Turner, Adams, Merrell Locke, for appellant.
F.A. Seal and E.C. Bush, for appellees.
The Industrial Board, by a majority of its members, found that "Samuel E. Bush received a personal injury by accident arising out of and in the course of his employment" which resulted in his death. Compensation was awarded to his widow Anna G. Bush, and his infant son Forrest E. Bush. The only inference to be drawn from the record is that the majority of the members of the Industrial Board based their finding and award on the conclusion that the workman's death was due to sunstroke. The specific contention presented by the employer is that the workman's death was not due to sunstroke but was due to Bright's disease.

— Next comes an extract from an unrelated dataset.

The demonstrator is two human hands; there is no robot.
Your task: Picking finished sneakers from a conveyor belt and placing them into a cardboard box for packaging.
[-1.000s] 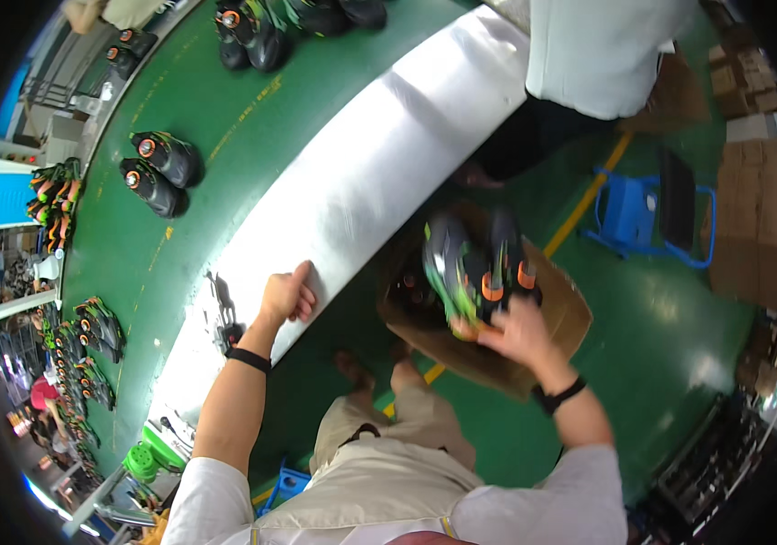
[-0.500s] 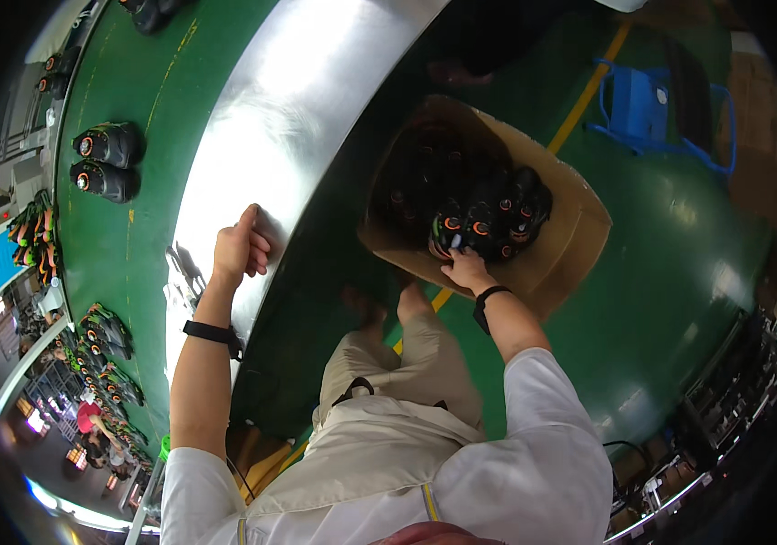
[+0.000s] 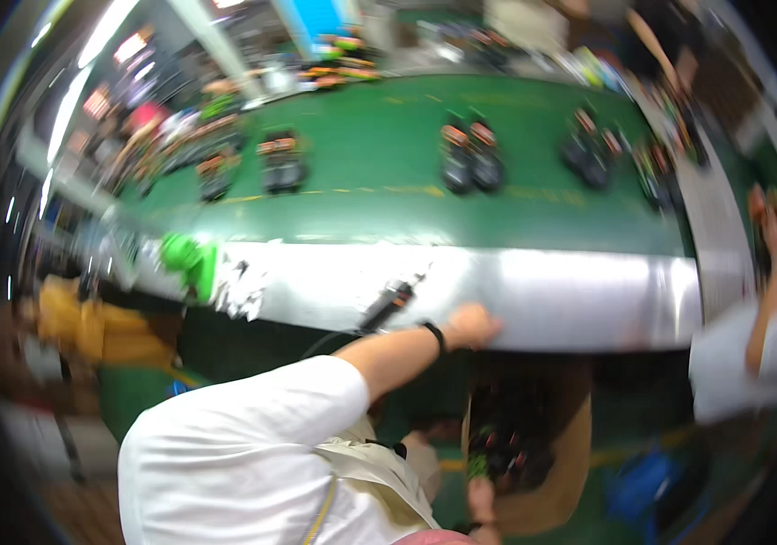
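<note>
Dark shoes (image 3: 518, 461), blurred, sit inside the cardboard box (image 3: 574, 434), below the near edge of the metal desk (image 3: 602, 295). Right hand (image 3: 480, 497) is at the box's left edge, just beside the shoes; blur hides its fingers, can't tell if it grips one. Left hand (image 3: 472, 325) is at the desk's near edge, fingers look curled, but too blurred to tell if closed. Black handheld tool (image 3: 387, 307) lies tilted left of it, lower end close to the near edge. To the right, a long stretch of metal separates left hand from desk's right end. Past the far edge, green surface (image 3: 379, 204) gives a wide strip before the shoe pairs (image 3: 487, 168). Green device (image 3: 187, 257) bounds the left end.
</note>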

The uncontroverted facts are that on July 30, 1924, the construction company was engaged in draining, grading and paving a public highway, known as the Portersville road. On that day, Mr. Bush was, and for some time prior thereto had been, employed as a laborer. At the side of the highway, an excavation or ditch had been made. The ditch was from three to four feet deep and the excavated dirt had been piled along the west side thereof. He was laying tile in the excavation. The tile was twenty-four inches in diameter. He was the only workman in the ditch. Another workman delivered the tile to him by means of a wire pulley. In putting the tile in place, Bush had to stoop over and was required to cement the joints. The tile had been exposed to the sun, and it was hotter where he was working than it was out on the road. The sun shone on him during the day. It was a hot day and there had been a continuous period of several hot days. About 3 p.m., while at work in the ditch, Bush stopped and stood against the side of the ditch. He said he was getting blind. He was unable to get out. Other workmen took him out and laid him on the ground in the shade of a tree. He lay there about three-quarters of an hour. Then Mr. Beard, of the construction company, took him to his home at the city of Washington — a distance of about a quarter of a mile. Dr. Burris, the first physician to see him, testified that his pulse was quick and his skin was dry.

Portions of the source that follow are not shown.